Cheikhov Dia es uno de los senegaleses que resultaron infectados. No quiso hablar cuando permanecía confinado y sí lo hace ahora que se muestra más relajado. «Lo hemos pasado los seis que vivimos en el tercero A», afirma.
Su suerte es haber superado la enfermedad sin darse cuenta. «No tuvimos síntomas, por eso fuimos de los últimos en dar positivo, porque como nos encontrábamos bien...», confiesa después de veinte días de confinamiento que se le han hecho muy largos.
«Esto ha sido muy gordo porque al final tienes que quedarte en casa, no puedes trabajar y pasas miedo». Dice que el miedo es algo que padece y que padecen también quienes lo rodean. Cuando llega al portal, o cuando va por el barrio, aún hay quien lo señala. «Es lógico, en parte, porque dicen... 'mira, cuidado, ese es el que tuvo coronavirus' y se apartan. Lo entiendo, porque yo mismo tengo miedo de la gente y de que cualquiera pueda contagiarme cuando salgo a la calle». Por eso protege su rostro tras el azul de su mascarilla quirúrgica.
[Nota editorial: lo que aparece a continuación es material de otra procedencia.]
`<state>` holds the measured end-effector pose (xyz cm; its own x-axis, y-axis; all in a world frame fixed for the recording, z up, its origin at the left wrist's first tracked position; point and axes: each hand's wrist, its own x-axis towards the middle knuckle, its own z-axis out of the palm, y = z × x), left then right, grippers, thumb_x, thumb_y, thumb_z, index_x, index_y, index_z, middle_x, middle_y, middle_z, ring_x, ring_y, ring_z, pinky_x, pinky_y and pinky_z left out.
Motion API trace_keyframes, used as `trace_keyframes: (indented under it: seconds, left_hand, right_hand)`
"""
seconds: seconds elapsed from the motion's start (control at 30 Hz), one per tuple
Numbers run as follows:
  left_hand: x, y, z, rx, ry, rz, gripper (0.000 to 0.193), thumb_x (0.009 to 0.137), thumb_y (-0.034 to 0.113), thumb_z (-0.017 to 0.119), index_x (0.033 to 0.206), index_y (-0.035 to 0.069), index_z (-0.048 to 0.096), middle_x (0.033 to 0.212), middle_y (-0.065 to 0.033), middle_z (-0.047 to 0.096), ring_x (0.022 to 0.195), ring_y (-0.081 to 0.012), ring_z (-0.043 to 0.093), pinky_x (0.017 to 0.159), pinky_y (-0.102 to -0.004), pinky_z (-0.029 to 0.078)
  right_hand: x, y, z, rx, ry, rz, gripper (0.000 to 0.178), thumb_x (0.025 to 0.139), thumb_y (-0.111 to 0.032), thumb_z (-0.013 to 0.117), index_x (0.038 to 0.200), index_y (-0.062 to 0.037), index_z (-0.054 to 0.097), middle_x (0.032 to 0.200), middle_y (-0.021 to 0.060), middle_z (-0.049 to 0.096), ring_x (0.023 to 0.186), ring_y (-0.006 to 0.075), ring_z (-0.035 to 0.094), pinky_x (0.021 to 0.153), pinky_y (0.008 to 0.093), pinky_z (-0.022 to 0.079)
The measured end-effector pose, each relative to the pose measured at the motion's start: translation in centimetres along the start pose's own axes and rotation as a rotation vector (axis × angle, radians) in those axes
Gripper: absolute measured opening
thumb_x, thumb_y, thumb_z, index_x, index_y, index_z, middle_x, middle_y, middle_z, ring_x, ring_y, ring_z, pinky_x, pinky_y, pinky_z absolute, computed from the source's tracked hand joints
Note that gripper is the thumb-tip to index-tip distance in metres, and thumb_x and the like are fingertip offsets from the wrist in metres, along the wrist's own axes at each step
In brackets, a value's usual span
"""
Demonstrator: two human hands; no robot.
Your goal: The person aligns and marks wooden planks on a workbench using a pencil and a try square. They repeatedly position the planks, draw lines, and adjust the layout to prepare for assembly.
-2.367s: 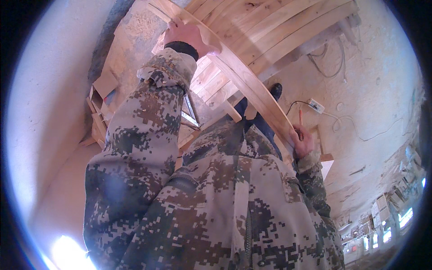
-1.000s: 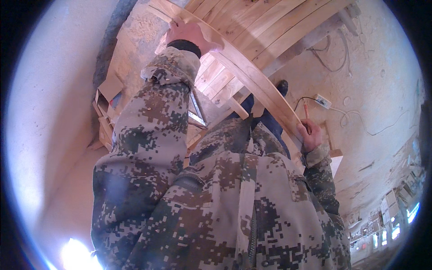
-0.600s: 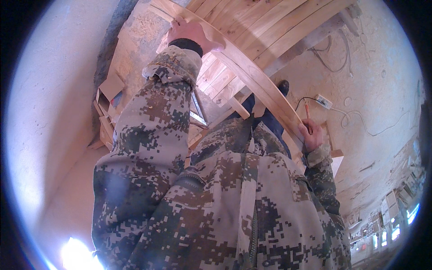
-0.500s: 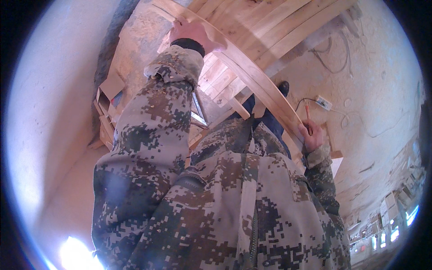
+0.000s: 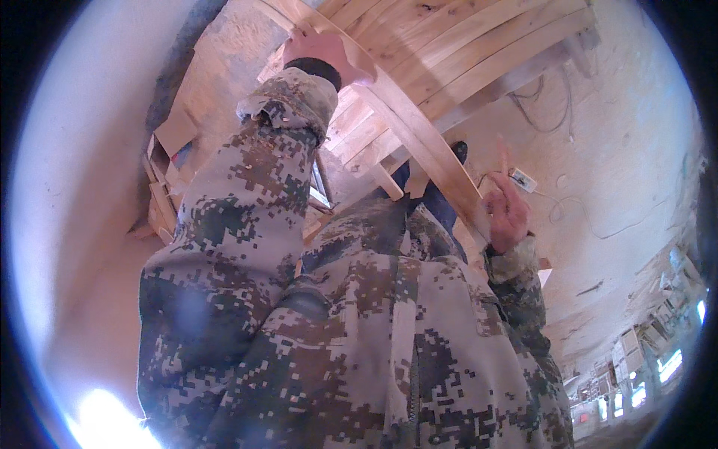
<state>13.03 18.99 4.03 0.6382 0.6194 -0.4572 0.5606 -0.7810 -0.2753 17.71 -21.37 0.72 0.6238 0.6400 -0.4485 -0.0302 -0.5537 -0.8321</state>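
Note:
A long, narrow wooden board (image 5: 411, 123) runs slantwise from the upper left down toward my right side. My left hand (image 5: 323, 56) grips it near its far end, with the thumb stretched along the edge and the other fingers partly hidden. Beside the near end is my right hand (image 5: 508, 215), its fingers curled around a thin reddish pencil (image 5: 503, 153) that points away from me and is smeared by motion. Whether this hand touches the board I cannot tell.
Several planks lie side by side as a wooden panel (image 5: 464, 56) beyond the board. A metal square (image 5: 320, 187) sits below my left wrist. A white power strip (image 5: 523, 179) with cable lies on the floor at right. Wood offcuts (image 5: 166, 183) are piled along the left wall.
My right hand has turned and lifted slightly, and the pencil has swung with it. My left hand keeps its hold on the board. The whole view has shifted a little.

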Motion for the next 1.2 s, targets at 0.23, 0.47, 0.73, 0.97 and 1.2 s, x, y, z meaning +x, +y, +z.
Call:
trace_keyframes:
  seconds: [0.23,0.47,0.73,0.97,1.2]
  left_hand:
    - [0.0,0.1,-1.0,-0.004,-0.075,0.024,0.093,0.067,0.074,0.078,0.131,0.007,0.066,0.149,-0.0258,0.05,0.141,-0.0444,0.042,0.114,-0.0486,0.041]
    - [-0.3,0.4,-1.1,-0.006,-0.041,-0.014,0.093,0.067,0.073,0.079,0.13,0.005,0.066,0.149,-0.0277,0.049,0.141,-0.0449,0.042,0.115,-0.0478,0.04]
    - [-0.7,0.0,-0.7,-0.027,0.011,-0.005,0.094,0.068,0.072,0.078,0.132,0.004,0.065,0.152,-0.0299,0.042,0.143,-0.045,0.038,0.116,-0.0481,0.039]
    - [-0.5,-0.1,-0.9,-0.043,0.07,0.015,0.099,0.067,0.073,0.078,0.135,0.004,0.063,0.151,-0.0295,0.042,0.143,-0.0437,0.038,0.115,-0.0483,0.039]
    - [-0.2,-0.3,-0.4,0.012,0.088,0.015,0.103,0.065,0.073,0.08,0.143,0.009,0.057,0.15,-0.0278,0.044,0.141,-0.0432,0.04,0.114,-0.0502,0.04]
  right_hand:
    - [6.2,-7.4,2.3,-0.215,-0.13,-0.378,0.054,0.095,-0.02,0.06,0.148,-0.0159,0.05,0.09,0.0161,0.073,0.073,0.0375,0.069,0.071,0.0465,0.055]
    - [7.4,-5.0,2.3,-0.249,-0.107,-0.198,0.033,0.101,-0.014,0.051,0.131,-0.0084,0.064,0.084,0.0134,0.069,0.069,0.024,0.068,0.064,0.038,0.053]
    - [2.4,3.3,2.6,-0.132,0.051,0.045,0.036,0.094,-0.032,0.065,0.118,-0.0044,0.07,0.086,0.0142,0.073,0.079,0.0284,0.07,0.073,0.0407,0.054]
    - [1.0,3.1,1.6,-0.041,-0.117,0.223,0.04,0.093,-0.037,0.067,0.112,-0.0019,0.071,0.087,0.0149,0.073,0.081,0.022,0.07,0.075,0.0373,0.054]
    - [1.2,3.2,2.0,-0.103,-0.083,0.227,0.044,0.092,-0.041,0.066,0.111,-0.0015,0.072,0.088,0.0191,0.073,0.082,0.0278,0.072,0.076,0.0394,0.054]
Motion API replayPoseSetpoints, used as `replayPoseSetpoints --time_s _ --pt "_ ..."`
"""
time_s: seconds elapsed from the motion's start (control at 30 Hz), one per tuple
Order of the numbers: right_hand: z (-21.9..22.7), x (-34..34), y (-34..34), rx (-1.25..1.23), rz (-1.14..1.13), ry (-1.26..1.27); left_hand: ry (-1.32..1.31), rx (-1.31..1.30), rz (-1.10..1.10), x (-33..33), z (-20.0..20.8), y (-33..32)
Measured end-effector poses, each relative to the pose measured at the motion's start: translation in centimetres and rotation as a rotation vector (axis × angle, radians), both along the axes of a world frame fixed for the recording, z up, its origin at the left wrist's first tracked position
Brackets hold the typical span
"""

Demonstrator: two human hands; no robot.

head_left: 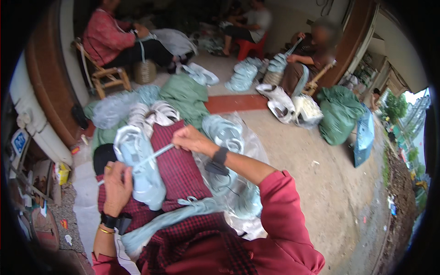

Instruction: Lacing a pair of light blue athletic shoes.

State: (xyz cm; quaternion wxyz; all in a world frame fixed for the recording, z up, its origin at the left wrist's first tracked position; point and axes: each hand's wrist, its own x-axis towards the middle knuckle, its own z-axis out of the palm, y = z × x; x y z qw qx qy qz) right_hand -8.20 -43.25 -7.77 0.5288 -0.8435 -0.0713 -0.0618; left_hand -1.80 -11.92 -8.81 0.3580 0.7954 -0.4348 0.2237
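A pale blue shoe upper (145,176) lies on my lap, its opening away from me. Across it runs a light blue shoelace (153,156), pulled straight between my hands. The fingers of my right hand (192,139) pinch one end, up and to the right of the upper. At the upper's left side, my left hand (118,187) has its fingers curled around the lace, and a short length sticks out beyond them. A tied bundle of light blue laces (172,219) rests across my checked apron (181,169), close to my body.
More blue shoe uppers (222,130) lie in clear plastic right of my knees. Green sacks (185,98) and white uppers (160,112) sit ahead. Several people sit in the doorway handling similar laces and uppers. A green sack (339,112) and a blue umbrella-like item (364,140) stand right.
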Motion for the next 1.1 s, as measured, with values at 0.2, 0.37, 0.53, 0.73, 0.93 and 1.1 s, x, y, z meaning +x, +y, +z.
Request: replayPoseSetpoints --time_s 0.2,0.37,0.53,0.73,0.93,1.1 --pt "0.0 -1.5 -0.5 0.081 -0.004 0.016 -0.029 0.005 0.012 -0.8 -0.1 -0.6" --pt "-1.7 -1.2 -0.2 0.158 -0.004 0.011 -0.017 -0.007 -0.020 -0.7 -0.6 -0.6" --pt "0.5 -1.1 0.6 0.087 0.016 -0.008 -0.017 -0.003 0.018 -1.0 0.2 0.3" --pt "-0.6 0.1 -0.6 0.138 -0.036 0.037 0.010 0.023 0.002 -0.3 0.5 -1.0" --pt "-0.3 -0.1 0.8 0.105 0.030 -0.036 0.082 0.059 0.039 -0.3 0.4 0.3" --pt "-0.2 -0.9 0.0 0.092 -0.027 0.078 0.022 0.004 -0.014 -0.6 0.1 -0.5"
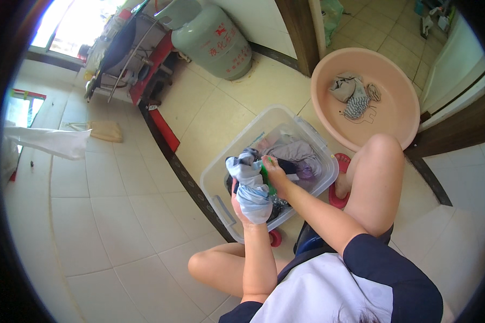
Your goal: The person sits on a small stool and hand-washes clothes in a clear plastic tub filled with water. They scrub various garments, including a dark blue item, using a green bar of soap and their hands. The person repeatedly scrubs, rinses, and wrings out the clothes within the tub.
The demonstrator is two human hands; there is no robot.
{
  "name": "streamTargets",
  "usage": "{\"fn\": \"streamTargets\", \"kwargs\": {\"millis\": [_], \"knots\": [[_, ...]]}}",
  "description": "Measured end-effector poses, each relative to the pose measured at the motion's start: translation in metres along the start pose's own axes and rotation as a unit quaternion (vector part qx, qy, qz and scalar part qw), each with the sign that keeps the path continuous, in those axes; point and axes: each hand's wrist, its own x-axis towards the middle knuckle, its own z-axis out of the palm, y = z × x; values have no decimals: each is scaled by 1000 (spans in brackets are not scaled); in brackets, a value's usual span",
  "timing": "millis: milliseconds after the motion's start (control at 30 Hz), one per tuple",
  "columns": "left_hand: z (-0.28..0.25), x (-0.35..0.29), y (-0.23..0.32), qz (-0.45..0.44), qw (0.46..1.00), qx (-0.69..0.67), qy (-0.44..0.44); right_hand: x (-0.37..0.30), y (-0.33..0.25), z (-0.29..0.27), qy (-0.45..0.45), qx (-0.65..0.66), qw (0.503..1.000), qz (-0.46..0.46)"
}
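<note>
Over the clear plastic tub point(213, 177), my left hand point(241, 209) is closed on a light blue and white wet-looking garment point(254, 196). The cloth is bunched and draped across that hand, hiding most of its fingers. Close beside it, my right hand point(275, 176) grips a green scrubbing brush point(265, 175), held against or very near the cloth; the fingers cover much of it. Grey, lilac and dark clothes point(299, 153) lie in the tub below both hands.
A peach-coloured basin point(388, 126) with a few small garments point(355, 97) stands at the right. At the back is a grey gas cylinder point(215, 43), near a red-edged rack point(151, 75). A tiled wall point(113, 215) runs along the left. My knees flank the tub.
</note>
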Motion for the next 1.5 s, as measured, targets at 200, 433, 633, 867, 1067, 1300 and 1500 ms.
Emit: {"fn": "streamTargets", "kwargs": {"millis": [200,433,633,867,1067,1300,1500], "knots": [[2,20,-1,84,908,354,206,4,27,12,-110,-84,988,-71],[-46,26,34,-17,952,261,159,-29,31,24,28,-487,790,-371],[-7,39,11,35,942,203,266,28,43,-6,61,-253,877,-403],[38,13,13,-3,956,268,121,70,31,-24,47,14,997,-67],[-15,42,18,91,956,263,95,-6,-16,31,-39,-475,811,-338],[-14,9,9,44,970,212,106,-64,-10,50,-52,-625,491,-604],[-33,37,-5,68,964,225,127,-11,-60,50,-97,-657,686,-297]]}}
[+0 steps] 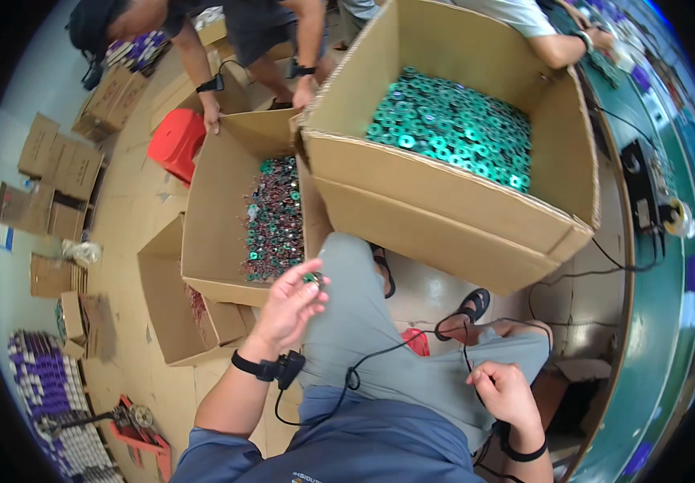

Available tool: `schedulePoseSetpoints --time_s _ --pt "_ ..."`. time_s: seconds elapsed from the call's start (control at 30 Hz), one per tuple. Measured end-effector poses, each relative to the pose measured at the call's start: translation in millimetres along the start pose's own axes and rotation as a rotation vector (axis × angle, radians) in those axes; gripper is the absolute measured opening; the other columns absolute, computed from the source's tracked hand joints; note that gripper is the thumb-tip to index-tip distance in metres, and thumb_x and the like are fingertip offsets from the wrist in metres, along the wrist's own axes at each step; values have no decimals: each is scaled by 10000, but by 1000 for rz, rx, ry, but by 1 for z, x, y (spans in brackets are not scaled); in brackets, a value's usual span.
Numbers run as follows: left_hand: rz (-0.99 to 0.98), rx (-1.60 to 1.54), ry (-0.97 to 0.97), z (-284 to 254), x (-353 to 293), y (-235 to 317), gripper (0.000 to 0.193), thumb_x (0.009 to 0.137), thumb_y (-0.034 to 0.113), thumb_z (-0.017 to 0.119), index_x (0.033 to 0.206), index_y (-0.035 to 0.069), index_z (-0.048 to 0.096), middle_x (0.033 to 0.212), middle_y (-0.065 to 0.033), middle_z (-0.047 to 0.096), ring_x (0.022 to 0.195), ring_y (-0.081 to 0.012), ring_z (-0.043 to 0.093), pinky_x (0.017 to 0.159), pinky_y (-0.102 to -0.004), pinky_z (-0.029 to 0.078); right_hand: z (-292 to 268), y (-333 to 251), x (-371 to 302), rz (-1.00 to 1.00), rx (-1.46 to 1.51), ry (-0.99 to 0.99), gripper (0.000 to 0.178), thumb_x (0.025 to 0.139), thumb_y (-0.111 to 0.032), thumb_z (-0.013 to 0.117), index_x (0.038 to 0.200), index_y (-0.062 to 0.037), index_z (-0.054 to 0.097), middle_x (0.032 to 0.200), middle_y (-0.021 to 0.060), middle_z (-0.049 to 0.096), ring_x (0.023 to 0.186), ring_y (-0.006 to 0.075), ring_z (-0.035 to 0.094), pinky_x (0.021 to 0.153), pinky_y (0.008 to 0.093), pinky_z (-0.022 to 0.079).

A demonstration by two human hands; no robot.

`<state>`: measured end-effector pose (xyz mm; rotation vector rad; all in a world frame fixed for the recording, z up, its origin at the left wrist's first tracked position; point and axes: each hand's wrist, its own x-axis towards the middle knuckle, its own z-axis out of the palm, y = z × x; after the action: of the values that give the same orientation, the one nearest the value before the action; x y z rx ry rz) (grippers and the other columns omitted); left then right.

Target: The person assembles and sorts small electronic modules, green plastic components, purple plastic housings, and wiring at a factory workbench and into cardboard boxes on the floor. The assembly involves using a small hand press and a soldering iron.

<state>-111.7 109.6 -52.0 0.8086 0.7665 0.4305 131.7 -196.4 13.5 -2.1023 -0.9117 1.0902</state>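
Note:
My left hand (291,306) is raised over the near edge of an open cardboard box (214,217). Its fingertips pinch a small green circuit board (313,278), partly covered by the fingers. Inside that box lie many small green boards with reddish wires (273,221). My right hand (507,393) is curled closed by my right thigh, beside a black cable (412,344); whatever may be inside it is hidden. In front of me a larger cardboard box (436,205) holds a heap of green ring-shaped boards (452,129).
Another person's hands (212,113) touch the wired-board box's far edge. A red stool (177,141) stands beside it. A third box (162,298) sits to the left. Along the right runs a green workbench (645,322), where another person's arm (560,48) reaches across.

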Motion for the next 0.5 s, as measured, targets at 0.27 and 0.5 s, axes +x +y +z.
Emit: schedulePoseSetpoints --time_s 0.27,0.5 --pt "118 121 92 -39 1 65 297 942 15 634 1235 25 583 1017 -70 661 862 -149 673 753 -264 568 14 -19 25 -83 -55 -132 173 894 -157 572 857 -45 698 759 175 682 695 364 681 671 410 556" --pt "289 545 -320 113 48 200 254 957 120 641 1192 25 631 989 -17 660 871 -101 644 749 -259 551 14 -22 26 -185 -53 -97 178 890 -175 577 869 -37 687 809 169 697 757 377 683 705 437 554"
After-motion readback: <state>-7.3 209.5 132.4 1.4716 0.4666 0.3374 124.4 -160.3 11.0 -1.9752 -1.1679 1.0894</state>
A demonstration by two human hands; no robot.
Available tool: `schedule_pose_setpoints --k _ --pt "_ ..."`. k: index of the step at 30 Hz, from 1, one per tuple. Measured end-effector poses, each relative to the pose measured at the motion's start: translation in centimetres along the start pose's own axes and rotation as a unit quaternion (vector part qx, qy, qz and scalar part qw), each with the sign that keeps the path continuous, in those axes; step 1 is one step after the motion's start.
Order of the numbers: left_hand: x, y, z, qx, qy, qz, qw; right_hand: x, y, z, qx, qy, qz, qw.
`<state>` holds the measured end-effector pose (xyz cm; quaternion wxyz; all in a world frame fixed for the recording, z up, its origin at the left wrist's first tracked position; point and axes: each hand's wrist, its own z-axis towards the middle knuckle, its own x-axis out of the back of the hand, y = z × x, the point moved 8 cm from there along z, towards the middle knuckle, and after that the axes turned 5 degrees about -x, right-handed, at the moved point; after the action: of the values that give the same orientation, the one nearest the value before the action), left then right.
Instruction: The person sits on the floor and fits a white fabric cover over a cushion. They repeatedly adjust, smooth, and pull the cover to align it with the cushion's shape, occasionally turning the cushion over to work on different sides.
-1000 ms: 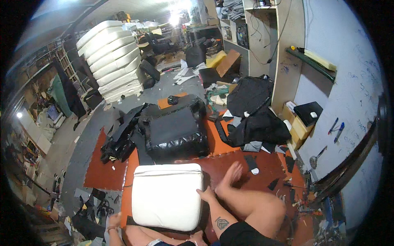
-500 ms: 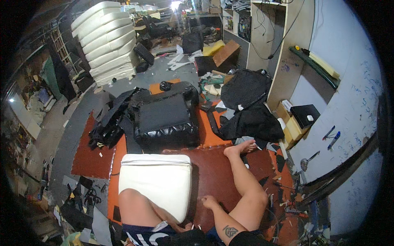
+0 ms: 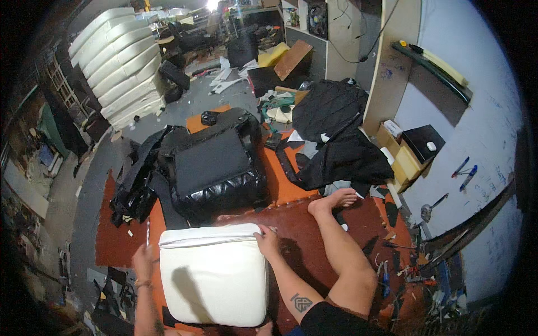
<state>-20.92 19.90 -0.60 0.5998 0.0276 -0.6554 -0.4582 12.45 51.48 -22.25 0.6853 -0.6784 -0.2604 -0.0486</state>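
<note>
A white padded cushion (image 3: pixel 218 285) with a seam or zip along its far edge lies on the red-brown sheet between my legs. My right hand (image 3: pixel 269 242) grips its far right corner, thumb and fingers on the edge by the seam. Just beyond the cushion's left side is my left hand (image 3: pixel 144 260), apart from it; its fingers are blurred, so whether they hold anything is unclear. A shadow falls across the cushion's top. Past it sits a black padded piece (image 3: pixel 216 162) with gathered shiny edges.
Black fabric (image 3: pixel 342 157) is heaped on the right, and black scraps (image 3: pixel 134 196) on the left. A tall stack of white cushions (image 3: pixel 120 67) stands at the back left. Along the right wall are a shelf (image 3: pixel 431 73) and boxes (image 3: pixel 406 162). My bare right leg (image 3: pixel 347 252) stretches forward.
My right hand has moved forward from beside the cushion onto its far right corner. My left hand has come into view at the left, and my left knee no longer covers the cushion.
</note>
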Motion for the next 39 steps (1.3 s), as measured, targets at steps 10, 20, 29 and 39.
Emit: schedule_pose_setpoints --k 10,20,29,39 --pt "-32.3 12.7 -1.3 -0.42 -0.305 0.085 0.85 0.1 -4.2 -2.8 0.107 -0.054 -0.107 0.987" --pt "-35.3 12.6 1.3 -0.333 -0.405 0.004 0.851 1.1 0.6 3.2 -0.025 0.015 -0.009 1.0" --pt "-33.4 12.8 0.7 -0.391 -0.329 -0.023 0.859 0.0 -3.2 -1.1 0.014 -0.082 -0.063 0.995" --pt "-34.7 13.5 0.6 -0.396 -0.408 0.028 0.822 -1.0 -2.3 -0.9 0.109 -0.022 -0.157 0.981"
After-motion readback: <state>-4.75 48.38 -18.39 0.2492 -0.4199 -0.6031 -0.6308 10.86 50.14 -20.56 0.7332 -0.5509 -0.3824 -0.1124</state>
A los más mayores el confinamiento les ha dejado una herida que aún no ha cicatrizado. Rosario Álvarez, vecina del primero E, se queja del trato de las instituciones. «Hemos estado desamparados», concreta. «Nos hicieron las pruebas y nos dijeron que nos quedáramos en casa, pero nadie se ocupó de verdad de si estábamos bien alimentados o si nos hacía falta cualquier otra cosa». Ahora mira atrás y se congratula de no haber «cogido el bicho». «Es lo único que me hubiera faltado». Y cuando cierra la puerta de su casa se le escucha cacharrear en la cocina, como cualquier otro día normal. De hecho, como cualquier otro de los vecinos del bloque que ayer, por fin, volvieron a preocuparse de las cosas mundanas y no de la dichosa pandemia.